A Note from Cottonwood Corners

In 1869 there were no school houses or churches at Whetstone, neither teachers nor ministers.  Poole’s predecessor did ask him to receipt for a school house when receiving the government property on his arrival.  Upon inspection Poole found that it existed only in an individual’s imagination.

There was a few rough hewn logs collected at a designated spot which was considered an eligible site for the school house, but the structure had not been assembled, except on paper.  The trees were still standing from which the church was to be built.

The natives only spoke of the school and church incidentally as having been promised them.  They were told that the Department would furnish a teacher when the school house was completed.

So far as the church and minister were concerned, they were not anxious for them.  They were already provided with a religion of their own, under whose tenets they constantly preached and practiced.  The medicine man was their minister with the blue sky and high bluffs their church office.  Their religion was one naturally suited to their wants.  It corresponded to their ideas of morality and justice.  It satisfied their longings for immortality and expressed their views of happiness in the hereafter.

Several days before the total eclipse of the sun on August 7, 1869, the doctor at the agency decided to try his skill as a magician.  He wanted to impress the Indians with his magic art, inseparably connected in their minds with the healing art.

He announced of the coming event, telling them of the precise time (taken from the 1869 almanac) when the sun would be obscured and darkness would follow, until he saw fit to have it pass away.  When the day arrived, he had his large audience in readiness, duly armed with smoked glass.

Being within the line where it would be a total eclipse, having a cloudless sky and a clear and delightful atmosphere on the Dakota prairie, the phenomenon was observed under the most favorable circumstances.  There was no mistake as to time; the moon gradually crossed the disc of the sun, a black, spherical mass, surely putting out its light.

The Indians were emotionless on lookers, until, as the eclipse reached its culmination, leaving only a narrow, bright rim around the outer edge of the sun, the deepening steel-gray shadows attracted their attention, as well as that of all the animals.  Then, concluding that the exhibition had gone far enough, and that they must drive away the evil spirits, they commenced discharging their rifles into the air.
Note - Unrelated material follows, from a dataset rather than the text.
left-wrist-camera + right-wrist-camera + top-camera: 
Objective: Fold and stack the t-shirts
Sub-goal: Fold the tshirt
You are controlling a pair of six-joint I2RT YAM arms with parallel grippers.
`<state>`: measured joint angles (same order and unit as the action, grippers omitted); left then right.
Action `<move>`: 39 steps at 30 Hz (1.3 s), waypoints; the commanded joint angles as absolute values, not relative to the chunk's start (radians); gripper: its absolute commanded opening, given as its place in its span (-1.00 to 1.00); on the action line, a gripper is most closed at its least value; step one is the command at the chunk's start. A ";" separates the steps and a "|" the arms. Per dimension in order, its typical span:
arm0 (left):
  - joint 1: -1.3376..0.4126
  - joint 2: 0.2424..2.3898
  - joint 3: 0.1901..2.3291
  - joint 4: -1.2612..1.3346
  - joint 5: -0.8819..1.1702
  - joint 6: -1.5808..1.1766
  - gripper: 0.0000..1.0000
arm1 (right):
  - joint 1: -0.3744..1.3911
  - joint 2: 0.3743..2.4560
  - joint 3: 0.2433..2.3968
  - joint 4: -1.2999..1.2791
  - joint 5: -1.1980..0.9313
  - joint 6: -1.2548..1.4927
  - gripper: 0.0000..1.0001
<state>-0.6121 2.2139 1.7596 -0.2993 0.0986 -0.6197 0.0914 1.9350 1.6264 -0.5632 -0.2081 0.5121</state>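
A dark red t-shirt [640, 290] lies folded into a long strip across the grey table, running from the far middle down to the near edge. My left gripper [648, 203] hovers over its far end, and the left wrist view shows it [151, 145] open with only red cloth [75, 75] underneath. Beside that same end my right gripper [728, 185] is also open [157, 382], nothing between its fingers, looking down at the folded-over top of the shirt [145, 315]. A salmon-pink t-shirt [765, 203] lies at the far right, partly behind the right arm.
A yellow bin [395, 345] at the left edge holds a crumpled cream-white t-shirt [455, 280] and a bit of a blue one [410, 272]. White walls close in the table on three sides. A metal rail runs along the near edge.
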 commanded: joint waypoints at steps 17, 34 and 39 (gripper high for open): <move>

The light of the sun gradually returned, they were thoroughly convinced that it was the result of their efforts, and that the Indians medicine was better than the white man’s.  The doctor could predict the eclipse, but they could drive it away and prevent any evil consequences arising from it.  From their point of view, the doctor had failed in fully establishing himself as a big medicine man!

From time immemorial man has been strangely impressed by the phenomenon of a total eclipse of the sun, which is the most sublime and awe-inspiring sight that nature affords.  Among the early tribes and races of men the feeling excited by the gradual blotting out of the sun was one of abject terror.  To many it was a sign of the wrath of the gods and all haste was made to appease them.  To others it was a portent of misfortune in battle or the death of a ruler.

In the middle ages (500 – 1500AD) the fear of the eclipses seemed in no degree abated for we read of men hiding in cellars during totality, of women screaming and fainting and of the death by fright of the Emperor of Bavaria following a total eclipse of the sun in the year A.D. 840.  It lasted for more than five minutes.

Even today, when the cause of eclipses is so generally understood and keen scientific enthusiasm has displaced the terror of past ages, a hush of expectancy and a feeling of uneasiness settles over observers as the slender crescent of the disappearing sun vanishes.

Man is then, more than at any other time, brought into touch for a few fleeting moments with forces over which he can have no control and the thought awes him and brings with it an unconscious feeling of humility.  To witness a total eclipse of the sun is a privilege that comes to only a few people.  Many live and die without ever appreciating one.  Once seen, however, it is a phenomenon never to be forgotten.

Midwest newspapers in the last half of July, 1869, reported that

“the great solar eclipse of the sun will occur, as we have stated, on the 7th of August.  This eclipse will be visible throughout the whole American continent as a partial eclipse.  The places where it is to be total are confined to a narrow belt less than 150 miles wide, extending in a south-easterly direction across the continent.”

Locations and when the eclipse would begin and end were also reported in many of the papers.  Omaha was the closest site to the Whetstone Agency listed.  There, it was reported that the eclipse would begin at 3:31 and end at 5:38 — 2 hours and 7 minutes.

The eclipse of August 7, 1869, crossed America diagonally from Alaska to North Carolina, and fortunately clear skies greeted the observing parties.